Here's the ironic part. The 5-4 majority was the liberals on the court (the 5 who aren't O'Connor, Rehnquist, Scalia, and Thomas). I would think that most liberals--vanguards of the poor and disenfranchised--will be the ones to rue the day that the Court allowed unseemly alliances between corporate interests and their political handmaidens to evict the poor and disenfranchised in the name of something as vague and manipulable as "economic development."

Julian Sanchez and Don Boudreaux also make this point very succinctly. Eugene Volokh takes us through an interesting thought experiment:

Now there are certainly other arguments in the dissents' favor. Perhaps Justice Thomas is right that the original meaning of the "public use" requirement was to mandate that the property be owned by the public or by a common carrier, and that we should therefore insist on this meaning. Or perhaps Justice O'Connor is right that without some such requirement, the government would have too much power to merely take property from one person to another, with no real public benefit. Or one could argue that as between (1) no takings, (2) takings of property to be owned and operated by the government, and (3) takings of property to be owned and operated by private parties, but for a public benefit, #3 is indeed more efficient than #2, but #1 is most efficient of all — and that we therefore should allow only #2, precisely because its inefficiencies will provide a natural deterrence to takings, and push the government more often into the best position, #1. I'm certainly sympathetic to finding some constitutional limit to government power here.

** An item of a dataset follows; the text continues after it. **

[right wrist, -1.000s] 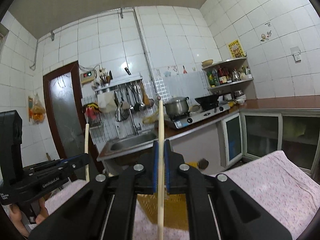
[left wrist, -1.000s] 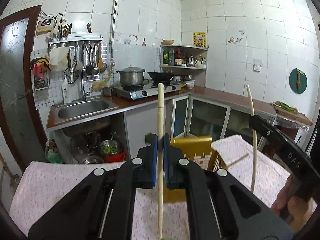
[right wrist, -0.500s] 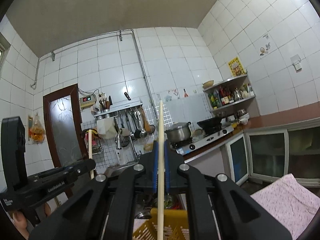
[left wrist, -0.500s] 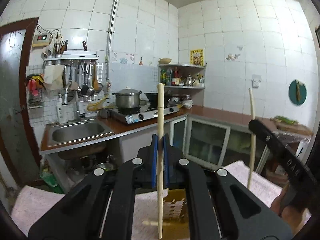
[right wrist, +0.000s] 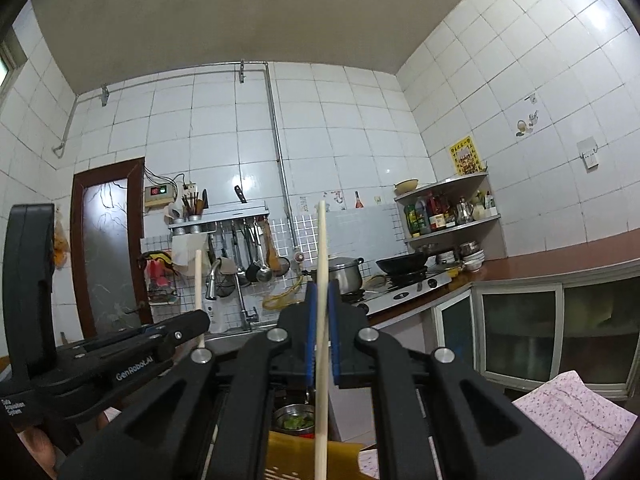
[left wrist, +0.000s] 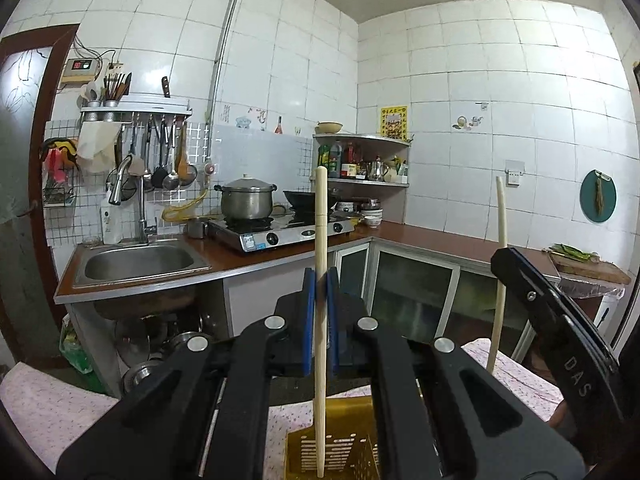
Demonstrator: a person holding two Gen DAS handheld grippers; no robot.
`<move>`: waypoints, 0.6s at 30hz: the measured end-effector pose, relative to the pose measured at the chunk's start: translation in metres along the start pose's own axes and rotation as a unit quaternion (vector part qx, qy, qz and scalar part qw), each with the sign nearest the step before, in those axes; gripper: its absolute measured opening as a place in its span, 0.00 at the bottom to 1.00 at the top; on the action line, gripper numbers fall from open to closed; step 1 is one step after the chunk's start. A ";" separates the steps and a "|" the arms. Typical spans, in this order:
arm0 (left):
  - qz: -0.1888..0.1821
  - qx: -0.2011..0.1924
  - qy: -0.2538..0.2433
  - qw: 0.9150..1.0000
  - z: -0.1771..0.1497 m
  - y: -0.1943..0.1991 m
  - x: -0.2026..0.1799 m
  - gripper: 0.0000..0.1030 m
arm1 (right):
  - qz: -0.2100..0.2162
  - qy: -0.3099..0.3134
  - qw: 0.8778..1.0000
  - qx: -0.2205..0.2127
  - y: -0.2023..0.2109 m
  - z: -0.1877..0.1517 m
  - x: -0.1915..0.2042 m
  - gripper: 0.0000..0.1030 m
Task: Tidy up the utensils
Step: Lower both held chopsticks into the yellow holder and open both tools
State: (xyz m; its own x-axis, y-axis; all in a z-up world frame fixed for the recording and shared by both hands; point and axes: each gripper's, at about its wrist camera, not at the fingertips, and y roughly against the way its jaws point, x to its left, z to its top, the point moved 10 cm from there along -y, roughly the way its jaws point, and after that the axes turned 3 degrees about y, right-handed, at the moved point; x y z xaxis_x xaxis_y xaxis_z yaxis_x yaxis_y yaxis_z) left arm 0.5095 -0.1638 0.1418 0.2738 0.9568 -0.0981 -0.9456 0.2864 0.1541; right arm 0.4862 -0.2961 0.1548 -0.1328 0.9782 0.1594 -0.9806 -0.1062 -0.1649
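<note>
My left gripper (left wrist: 320, 280) is shut on a pale wooden chopstick (left wrist: 320, 240) that stands upright between its blue pads. Its lower end hangs just above a yellow slotted basket (left wrist: 340, 444) on the floral tablecloth. My right gripper (right wrist: 320, 292) is shut on a second upright chopstick (right wrist: 321, 264), above the same yellow basket (right wrist: 296, 456). In the left wrist view the right gripper's black body (left wrist: 560, 328) shows at the right with its chopstick (left wrist: 499, 280). In the right wrist view the left gripper (right wrist: 120, 352) shows at the left with its chopstick (right wrist: 198, 296).
A floral tablecloth (left wrist: 52, 404) covers the table below. Beyond it run a counter with a steel sink (left wrist: 136, 264), a gas stove with a pot (left wrist: 248, 200) and a wok, a corner shelf of bottles (left wrist: 360, 164) and hanging utensils (left wrist: 168, 160).
Both grippers have tilted upward and moved over the basket, so less table and more wall and ceiling show. Each keeps its chopstick clamped upright.
</note>
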 end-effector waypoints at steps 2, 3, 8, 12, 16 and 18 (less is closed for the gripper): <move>0.002 -0.009 0.003 1.000 -0.004 -0.002 0.002 0.04 | -0.005 -0.002 1.000 -0.011 0.001 0.000 -0.002 0.06; 0.003 -0.012 0.003 1.000 -0.007 -0.003 0.004 0.05 | -0.012 -0.003 1.000 -0.020 0.004 0.001 -0.004 0.06; -0.003 -0.018 0.013 1.000 -0.026 -0.005 0.010 0.04 | -0.024 0.002 0.999 -0.029 0.010 -0.007 -0.009 0.06; -0.005 -0.015 0.017 1.000 -0.033 -0.009 0.013 0.04 | -0.025 0.007 0.999 -0.042 0.016 -0.001 -0.006 0.06; 0.000 -0.018 0.015 1.000 -0.034 -0.012 0.016 0.04 | -0.028 0.013 0.998 -0.057 0.028 0.003 0.005 0.06; 0.002 -0.023 0.017 1.000 -0.037 -0.009 0.016 0.04 | -0.040 0.032 0.997 -0.065 0.033 0.000 0.014 0.06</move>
State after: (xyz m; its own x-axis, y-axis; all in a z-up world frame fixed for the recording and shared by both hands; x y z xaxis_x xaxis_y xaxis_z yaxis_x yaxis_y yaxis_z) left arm 0.5162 -0.1526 0.1025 0.2641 0.9557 -0.1301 -0.9541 0.2786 0.1097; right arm 0.4521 -0.2862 0.1518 -0.0422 0.9925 0.1147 -0.9603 -0.0086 -0.2788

I would gladly allow the improvements of moving from #2 to #3, but the standard for what constitutes a "public use" ought to be that it is both a public good and that there is no other feasible way to obtain that public good. So it cannot just be for a railroad or a hospital--it has to be for a railroad or hospital that cannot be built any other way. If we had a better standard, then we could pursue the efficiency advantages of private implementation. But certainly not until then.